A new hard-drive will most likely not make it work if you're not getting even a POST screen happening.  That said, I don't imagine it being impossible for a failing drive to prevent it.  You could try pulling it off completely and try booting the machine up then.

From that description alone, that the screen simply stays black, it very much seems like something is really giving up, or something is misplaced.

Are you able to tell that it actually locks up during boot, and not that it's just not giving out video output?

I have one laptop that has lost its ability to detect any disk-drives, and I think I even poked it with a soldering iron (didn't break it more, surprisingly), but either I didn't poke at the right places, or it's something terminal.

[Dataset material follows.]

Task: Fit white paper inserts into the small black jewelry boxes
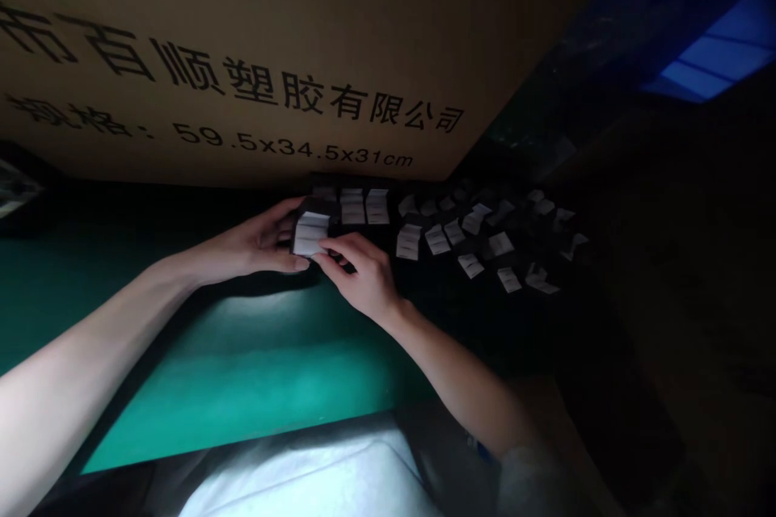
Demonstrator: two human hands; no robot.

It's still useful with USB/remote drives though...

----------

## Dodec

Chiitoo: I pulled the hard drive and tried to boot from one of my old Gentoo LiveCDs, but to no avail. I'm fairly certain that the problem lies with the hard drive, due to the hard drive light behavior I mentioned in the first post. If it was just locking up, the light would more likely stay on constantly like it usually does when this machine locks up, and if there was only a problem with the video output, I expect that the light would just do its normal flickering that it does when the computer is thinking about something. Instead of either of those, it's just starting normally and looking like it's thinking about booting up, then just deciding against it and turning completely off, even though the battery, AC, and power lights stay on.

Of course, it's also entirely possible that there's something completely unrelated that's also wrong with the machine and contributing to all this, especially considering that it's about 7-8 years old at this point and I got it used on eBay 2 years ago. (I know, probably not the best idea.) 

(My apologies if this somehow ends up being a duplicate post. The internet connection on the tablet I'm posting this from is rather temperamental.)

----------

## eccerr0r

I've never had a hard drive that prevented BIOS POST from at least getting to display initialization; but I have had hard drives preventing POST from reaching boot phase when it does something bad with the hard drive detect/init code in bios...

But it seems easier to hang the machine and make the hard drive LED stick on.

----------

## NeddySeagoon

ashlyw42,

The HDD busy light it probably the HDD doing its own post as it powers up.

That boot without the HDD did not produce the "no operating system found" error indicates its not the HDD, or at least, POST failed before any attempt was made to read the HDD>.

Can you try an external display on the laptop?

----------

## binbash

Also make sure it's not just a dead CMOS battery. It might be an easy fix and there only a few dollars.  :Smile: 

----------

## Dodec

NeddySeagoon: it might be possible to take a monitor from an ancient desktop computer I have lying around, but I'm not sure how much doing it would take to get it to where it could disconnect it from that one and connect it to my laptop--it's pretty well ensconced in the forest of associated cords, and the desk it's on is against a wall with very little room to pull said desk out. I might try that sometime next week (I doubt I'll get a chance to before then).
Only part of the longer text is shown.